My church that I had attended all along believed that many contradictions existed in the Bible and they ordained a very large portion of their congregation (at this time the number ordained is about 95% of church goers), and the more that I studied with the college instructor at school the more that I was enraged at my church at false and stupid teaching and preaching. For about a year and a half or more I was the only one during testimony time, in a church that proclaimed peace as their central focus that would read aloud all the condemnations in a powerful voice that the Bible had against false prophets. People listened to me very carefully in fear and horror because I would only answer yes or no to questions for the 20 years prior to that because by father tried to control my emotions in extreme ways to get me to do his extreme legalistic will. Overall, I took the same calling as Exodus 32:26-29 that describes Moses commanding the Levites to kill until everyone had lost a loved one as a result of golden calf worship to be my paradigm for ministry, so I had the attitude, “God dam peace” (this was my call to minister that Wilson talks about). (See Wilson, 69)
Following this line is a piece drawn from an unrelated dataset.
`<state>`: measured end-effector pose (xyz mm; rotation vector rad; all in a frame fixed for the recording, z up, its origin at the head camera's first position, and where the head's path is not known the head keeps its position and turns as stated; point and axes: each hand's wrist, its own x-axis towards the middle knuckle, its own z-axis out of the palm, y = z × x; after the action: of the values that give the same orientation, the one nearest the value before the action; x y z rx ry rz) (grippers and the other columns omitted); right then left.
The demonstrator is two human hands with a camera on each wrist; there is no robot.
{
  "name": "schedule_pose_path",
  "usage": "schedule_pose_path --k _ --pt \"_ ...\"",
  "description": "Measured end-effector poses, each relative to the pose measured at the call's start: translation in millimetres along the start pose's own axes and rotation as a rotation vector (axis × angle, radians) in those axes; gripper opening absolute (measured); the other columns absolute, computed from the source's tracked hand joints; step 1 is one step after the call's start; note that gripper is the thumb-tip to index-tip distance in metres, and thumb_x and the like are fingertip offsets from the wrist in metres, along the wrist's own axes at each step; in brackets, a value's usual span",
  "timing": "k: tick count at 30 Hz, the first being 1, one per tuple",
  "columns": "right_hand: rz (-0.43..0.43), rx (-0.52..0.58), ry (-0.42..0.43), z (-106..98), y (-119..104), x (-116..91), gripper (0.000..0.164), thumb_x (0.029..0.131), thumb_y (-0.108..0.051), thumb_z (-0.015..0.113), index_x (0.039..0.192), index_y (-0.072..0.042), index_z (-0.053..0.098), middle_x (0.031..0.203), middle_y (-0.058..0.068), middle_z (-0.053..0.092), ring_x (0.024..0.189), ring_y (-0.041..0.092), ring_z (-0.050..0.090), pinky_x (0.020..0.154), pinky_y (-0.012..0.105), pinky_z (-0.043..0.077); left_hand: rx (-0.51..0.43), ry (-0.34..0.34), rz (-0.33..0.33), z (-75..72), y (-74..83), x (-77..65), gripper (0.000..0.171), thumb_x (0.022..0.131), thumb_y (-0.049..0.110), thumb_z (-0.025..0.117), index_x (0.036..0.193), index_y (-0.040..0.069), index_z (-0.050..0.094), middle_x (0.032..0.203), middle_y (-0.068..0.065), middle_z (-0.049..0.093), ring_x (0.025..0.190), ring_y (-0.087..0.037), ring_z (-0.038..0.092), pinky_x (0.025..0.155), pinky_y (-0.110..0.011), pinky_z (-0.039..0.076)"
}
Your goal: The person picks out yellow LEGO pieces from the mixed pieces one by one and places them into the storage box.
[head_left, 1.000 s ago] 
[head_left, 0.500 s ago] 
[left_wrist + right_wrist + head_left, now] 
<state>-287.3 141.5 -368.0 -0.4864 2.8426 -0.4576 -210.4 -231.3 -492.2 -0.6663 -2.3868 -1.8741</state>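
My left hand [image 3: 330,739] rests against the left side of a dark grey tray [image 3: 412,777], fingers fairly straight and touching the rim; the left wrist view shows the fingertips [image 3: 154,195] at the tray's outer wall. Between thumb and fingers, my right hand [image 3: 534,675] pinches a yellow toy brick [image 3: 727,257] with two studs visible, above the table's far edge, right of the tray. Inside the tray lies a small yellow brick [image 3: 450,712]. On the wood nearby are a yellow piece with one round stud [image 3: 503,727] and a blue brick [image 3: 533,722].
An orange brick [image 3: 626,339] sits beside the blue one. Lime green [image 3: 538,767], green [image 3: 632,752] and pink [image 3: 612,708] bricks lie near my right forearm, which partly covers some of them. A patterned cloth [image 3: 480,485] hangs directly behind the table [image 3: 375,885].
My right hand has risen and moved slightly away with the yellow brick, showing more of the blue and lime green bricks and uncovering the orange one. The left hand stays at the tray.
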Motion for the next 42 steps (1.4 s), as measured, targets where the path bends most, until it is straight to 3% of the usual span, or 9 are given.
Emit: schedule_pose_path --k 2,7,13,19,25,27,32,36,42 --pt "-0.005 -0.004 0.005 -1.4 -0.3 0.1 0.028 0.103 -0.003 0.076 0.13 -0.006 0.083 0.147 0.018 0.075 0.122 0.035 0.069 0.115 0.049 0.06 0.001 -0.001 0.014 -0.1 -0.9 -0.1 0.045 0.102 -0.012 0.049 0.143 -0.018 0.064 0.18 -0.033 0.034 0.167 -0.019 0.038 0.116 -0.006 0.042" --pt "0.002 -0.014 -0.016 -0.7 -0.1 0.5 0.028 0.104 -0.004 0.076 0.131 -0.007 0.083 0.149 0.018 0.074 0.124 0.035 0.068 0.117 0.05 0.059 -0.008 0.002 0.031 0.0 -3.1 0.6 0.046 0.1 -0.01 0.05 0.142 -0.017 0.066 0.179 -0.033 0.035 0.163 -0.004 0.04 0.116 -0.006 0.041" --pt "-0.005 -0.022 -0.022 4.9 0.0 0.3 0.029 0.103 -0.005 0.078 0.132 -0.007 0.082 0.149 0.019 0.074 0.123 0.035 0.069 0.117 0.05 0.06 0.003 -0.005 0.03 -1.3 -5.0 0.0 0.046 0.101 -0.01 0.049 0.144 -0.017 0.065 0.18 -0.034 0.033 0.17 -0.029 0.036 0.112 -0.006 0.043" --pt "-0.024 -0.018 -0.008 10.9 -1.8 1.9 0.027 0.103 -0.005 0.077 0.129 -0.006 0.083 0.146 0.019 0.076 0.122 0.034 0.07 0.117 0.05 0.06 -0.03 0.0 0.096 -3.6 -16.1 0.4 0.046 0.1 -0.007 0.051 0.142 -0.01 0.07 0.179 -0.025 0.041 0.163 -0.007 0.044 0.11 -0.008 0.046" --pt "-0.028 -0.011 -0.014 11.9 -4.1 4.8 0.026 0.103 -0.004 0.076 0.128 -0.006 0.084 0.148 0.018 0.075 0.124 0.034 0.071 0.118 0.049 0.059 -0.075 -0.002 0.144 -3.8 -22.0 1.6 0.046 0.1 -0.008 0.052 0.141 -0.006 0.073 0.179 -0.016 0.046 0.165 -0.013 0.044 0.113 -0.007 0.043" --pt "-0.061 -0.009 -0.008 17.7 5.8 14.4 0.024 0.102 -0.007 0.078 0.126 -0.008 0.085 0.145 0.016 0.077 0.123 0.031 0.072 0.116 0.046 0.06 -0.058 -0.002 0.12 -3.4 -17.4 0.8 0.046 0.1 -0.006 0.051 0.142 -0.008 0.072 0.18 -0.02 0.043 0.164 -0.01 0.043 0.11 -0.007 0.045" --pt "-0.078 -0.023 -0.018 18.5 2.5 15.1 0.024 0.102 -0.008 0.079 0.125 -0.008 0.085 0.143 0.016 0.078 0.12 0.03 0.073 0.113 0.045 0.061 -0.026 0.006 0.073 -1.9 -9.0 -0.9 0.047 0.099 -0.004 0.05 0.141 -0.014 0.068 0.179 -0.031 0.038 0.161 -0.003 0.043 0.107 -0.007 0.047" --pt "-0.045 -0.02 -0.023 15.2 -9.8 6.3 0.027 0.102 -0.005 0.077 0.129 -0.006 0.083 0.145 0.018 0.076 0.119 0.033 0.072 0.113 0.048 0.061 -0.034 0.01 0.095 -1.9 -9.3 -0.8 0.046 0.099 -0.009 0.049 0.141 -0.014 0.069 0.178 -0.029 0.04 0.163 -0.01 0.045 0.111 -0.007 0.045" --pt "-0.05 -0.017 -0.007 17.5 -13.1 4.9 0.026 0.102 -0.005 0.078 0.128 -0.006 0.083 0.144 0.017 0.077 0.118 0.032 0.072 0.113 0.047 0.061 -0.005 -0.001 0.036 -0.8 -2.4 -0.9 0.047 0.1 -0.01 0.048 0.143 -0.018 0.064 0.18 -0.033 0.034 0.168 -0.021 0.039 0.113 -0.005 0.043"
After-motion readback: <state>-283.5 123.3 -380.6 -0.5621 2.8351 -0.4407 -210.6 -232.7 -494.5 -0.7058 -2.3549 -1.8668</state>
The fact of the matter is that some church leaders really wanted to talk to me to say the least, so I actually went to the home of the pastor and her husband (that was also ordained) and I would go to the home after college and diligently train the man until the next morning as he practically opened his Bible for the first time (this went on for several months). Eventually the man felt that I was called to ministry (even though I had rejected baptism in the church from a very early age), and so he spoke to some people and I was so afraid about during ministry that I fled all together and did not attend church in a formal way for many years. Overall, I continued to be evangelized at school under the college instructor despite the fact that I could not find a church to go to, and eventually I found myself in a lot of churches in a lot of different locations as others felt that I should be doing ministry as well (I fled from many of them as well).

The fact that my father (the same man that named me) had been completely opposed to me going to college meant that I had to completely oppose him (this was the same man that caused me to only be able to answer a yes or a no when asked questions). The fact that my father and his entire church had opposed professional ministry as they saw professional ministers as like lazy busybodies meant that I would have to oppose not only every dream in his life for my life but also his world view as well and practically cut him, his church, and the family off emotionally from me. The fact also that I did not consider myself worthy to do any ministry, and that many Christian’s outside my parents church did not believe any type of revelations or anything else like that meant that I felt like I had to downplay my call to ministry and my ministry work all the time. The fact is that when I eventually did get ordained (under a different group), my mother during the ordination reception at a dining table told the story about the shepherd that she saw from the school bus in her youth as she just wanted to make regular, “small talk” and suddenly everyone was wide eyed and realized the meaning of the vision from decades past as no one had to explain it to anyone else because it was suddenly self evident. This became the beginning of what Wilson would call, “The call into the ministry”, (Wilson, 70) and I learned to stand my ground against two Bishop’s (one that died of complications of cocaine and another that eventually closed his church after I stopped attending) while I took an incredible journey of faith.

Bibliography:

Wilson, Michael and Brad Hoffmann. Preventing Ministry Failure: A ShepherdCare Guide for Pastors, Ministers and Other Caregivers. Downers Grove, Illinois: InterVarsity Press, 2007.